A note about fictional languages and worlds

Jan 30, 2025

This blog post is a rough translation of blog posts I wrote about 5 years ago (which are, in turn, based on my personal notes on the matter), which I wanted to share with my English-speaking friend, only to find out that it should be translated from Russian first. So here we are.

I am not an expert in history or linguistics. But I’m very enthusiastic about these topics, and I also love writing stories and creating fictional worlds (and also helping others with this). And that’s basically the story behind how the original notes were born.

Usually all my notes are structured as chaotic mess of bullet points, and these were not exceptions. So while it’s not a very comprehensive and complete guide from an expert in the field, you can sort of see the general thought pattern behind all this.

Most of the text from this point onward will be a more or less direct translation of the original blog posts. There might be some additional information or corrections, but it’s probably going to end up mostly the same (and any changes I’ll end up making will probably be reflected in the original posts as well).

about fictional languages

here’s the link to the original note btw

It is worth mentioning right away that I am not a linguist and am generally not that deeply immersed in the topic. It’s just a hobby of mine to study the history of languages and the connections between them at my leisure.
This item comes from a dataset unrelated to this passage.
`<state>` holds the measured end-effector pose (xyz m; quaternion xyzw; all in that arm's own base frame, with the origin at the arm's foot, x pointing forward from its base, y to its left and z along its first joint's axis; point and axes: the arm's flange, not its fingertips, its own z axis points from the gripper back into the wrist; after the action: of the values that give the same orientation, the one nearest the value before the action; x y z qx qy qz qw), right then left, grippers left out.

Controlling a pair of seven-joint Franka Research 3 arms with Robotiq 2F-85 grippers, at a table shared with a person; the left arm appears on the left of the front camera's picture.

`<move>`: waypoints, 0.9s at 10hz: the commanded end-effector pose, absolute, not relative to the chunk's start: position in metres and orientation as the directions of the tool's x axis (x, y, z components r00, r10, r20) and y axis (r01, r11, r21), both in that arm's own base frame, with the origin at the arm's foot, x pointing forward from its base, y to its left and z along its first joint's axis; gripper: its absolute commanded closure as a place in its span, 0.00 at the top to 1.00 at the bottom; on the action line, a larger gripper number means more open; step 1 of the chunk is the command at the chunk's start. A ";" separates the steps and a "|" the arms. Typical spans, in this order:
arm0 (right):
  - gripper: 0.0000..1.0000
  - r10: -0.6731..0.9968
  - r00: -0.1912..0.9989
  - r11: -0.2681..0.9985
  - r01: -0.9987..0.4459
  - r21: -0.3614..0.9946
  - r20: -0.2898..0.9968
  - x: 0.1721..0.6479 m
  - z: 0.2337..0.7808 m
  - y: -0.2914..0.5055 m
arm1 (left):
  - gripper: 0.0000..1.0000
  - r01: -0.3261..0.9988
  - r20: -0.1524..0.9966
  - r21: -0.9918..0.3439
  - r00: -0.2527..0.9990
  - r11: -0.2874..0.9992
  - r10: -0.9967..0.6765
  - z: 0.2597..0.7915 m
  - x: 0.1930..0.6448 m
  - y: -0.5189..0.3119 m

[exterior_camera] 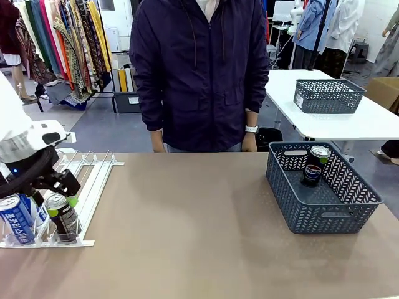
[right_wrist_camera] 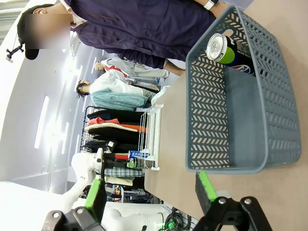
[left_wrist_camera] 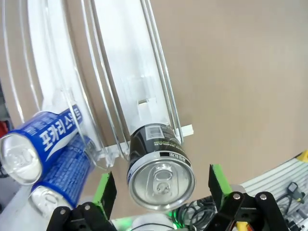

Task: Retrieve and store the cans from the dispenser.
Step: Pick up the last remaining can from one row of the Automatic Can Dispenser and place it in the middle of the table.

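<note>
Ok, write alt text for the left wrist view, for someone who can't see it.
The left hand, open, straddles a black can at the white dispenser's front lip, its green pads clear of the can on both sides. Two blue-and-white cans sit beside it, over a brown table.

The dispenser (exterior_camera: 93, 177) is laid at the left edge of the table (exterior_camera: 187, 249), its lanes running from near to far. At its near end, behind the front lip, the rightmost can (exterior_camera: 62, 218) is stood in one lane, and two other cans (exterior_camera: 17, 219) are placed just left of it. The left gripper (exterior_camera: 56, 200) is positioned over that near end, its fingers (left_wrist_camera: 105, 190) set on either side of the rightmost can and apart from it. A basket (exterior_camera: 324, 215) is set on the right of the table, well apart from the dispenser, and a further can (exterior_camera: 315, 166) is placed in it towards its far side. A person (exterior_camera: 199, 75) is stood behind the table's far edge. Farther off to the right, a second basket (exterior_camera: 329, 95) is set on another table (exterior_camera: 374, 124).
</note>
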<state>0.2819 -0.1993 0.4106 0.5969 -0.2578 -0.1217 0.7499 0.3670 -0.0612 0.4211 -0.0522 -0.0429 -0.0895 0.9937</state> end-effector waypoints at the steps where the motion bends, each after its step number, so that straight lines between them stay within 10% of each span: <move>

This whole post started when I started reading articles about Proto-Indo-European (hereafter PIE) a few months ago. At the same time, I was watching the latest season of The Expanse, a TV series based on James Corey’s books from the series of the same name, and those books are famous for their elaborate history of the world and what one would call “authentic” languages. Those two things are what gave me the idea for a post like this: I just started writing down a note with “rules for creating believable language” as I went along, and this blog post is a slightly cleaned up and better structured version of the note. And, yeah, as you can imagine, this is just a note with my observations on the matter. Given everything I’ve mentioned above, it should be fairly obvious that this is not an expert opinion, there may be many strange examples or mistakes, but I don’t claim to be the truth in the first instance.
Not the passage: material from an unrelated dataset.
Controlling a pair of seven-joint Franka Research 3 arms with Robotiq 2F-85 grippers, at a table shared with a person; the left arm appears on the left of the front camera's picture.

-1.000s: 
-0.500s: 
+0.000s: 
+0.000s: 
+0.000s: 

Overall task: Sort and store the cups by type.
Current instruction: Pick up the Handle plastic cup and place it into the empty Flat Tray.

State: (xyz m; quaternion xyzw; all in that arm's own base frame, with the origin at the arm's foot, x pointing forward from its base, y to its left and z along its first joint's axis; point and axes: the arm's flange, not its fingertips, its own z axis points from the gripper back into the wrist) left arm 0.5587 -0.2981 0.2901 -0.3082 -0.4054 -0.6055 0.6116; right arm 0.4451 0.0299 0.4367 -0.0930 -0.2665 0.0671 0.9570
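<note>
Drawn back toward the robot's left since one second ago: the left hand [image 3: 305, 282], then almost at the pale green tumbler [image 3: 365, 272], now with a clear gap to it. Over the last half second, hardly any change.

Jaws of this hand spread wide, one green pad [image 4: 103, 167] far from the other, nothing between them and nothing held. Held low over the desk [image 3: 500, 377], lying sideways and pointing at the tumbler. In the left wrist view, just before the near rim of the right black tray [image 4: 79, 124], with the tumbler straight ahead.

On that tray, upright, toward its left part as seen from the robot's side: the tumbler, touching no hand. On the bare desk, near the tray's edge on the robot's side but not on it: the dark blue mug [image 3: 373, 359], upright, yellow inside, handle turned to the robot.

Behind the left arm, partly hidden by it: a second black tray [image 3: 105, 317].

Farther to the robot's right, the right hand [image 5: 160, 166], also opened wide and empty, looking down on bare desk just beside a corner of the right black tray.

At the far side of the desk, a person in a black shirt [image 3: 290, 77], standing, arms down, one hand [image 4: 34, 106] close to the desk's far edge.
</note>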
Here’s for The Detective: a key figure in The Expanse story, which inspired me to turn the notes into the blog post

Actually, there was another factor here: the Star Trek universe, which led to another curious thought. I’ve rarely liked fantasy worlds because they rarely boast any kind of authentic language or elaborate story (well that’s an exaggeration, but you probably get what I mean). There are exceptions, of course, and they tend to be big and important works (like Tolkien’s Middle-earth saga), but specifically the problem with languages in general is not even unique to fantasy settings.

Corey did it best in The Expanse, in part because the history of his world and the languages in it are based on real life history. It’s always easier to build off of such a base, and it always makes a lot more sense in our heads and adds a lot of missing details.

And that’s probably the moment to share the rules/common themes I noticed, but first I have to list a number of additional things that I noticed sometime later, after the note was complete. They don’t fit into the main rules, but they complement them and should act as a foreword of sorts.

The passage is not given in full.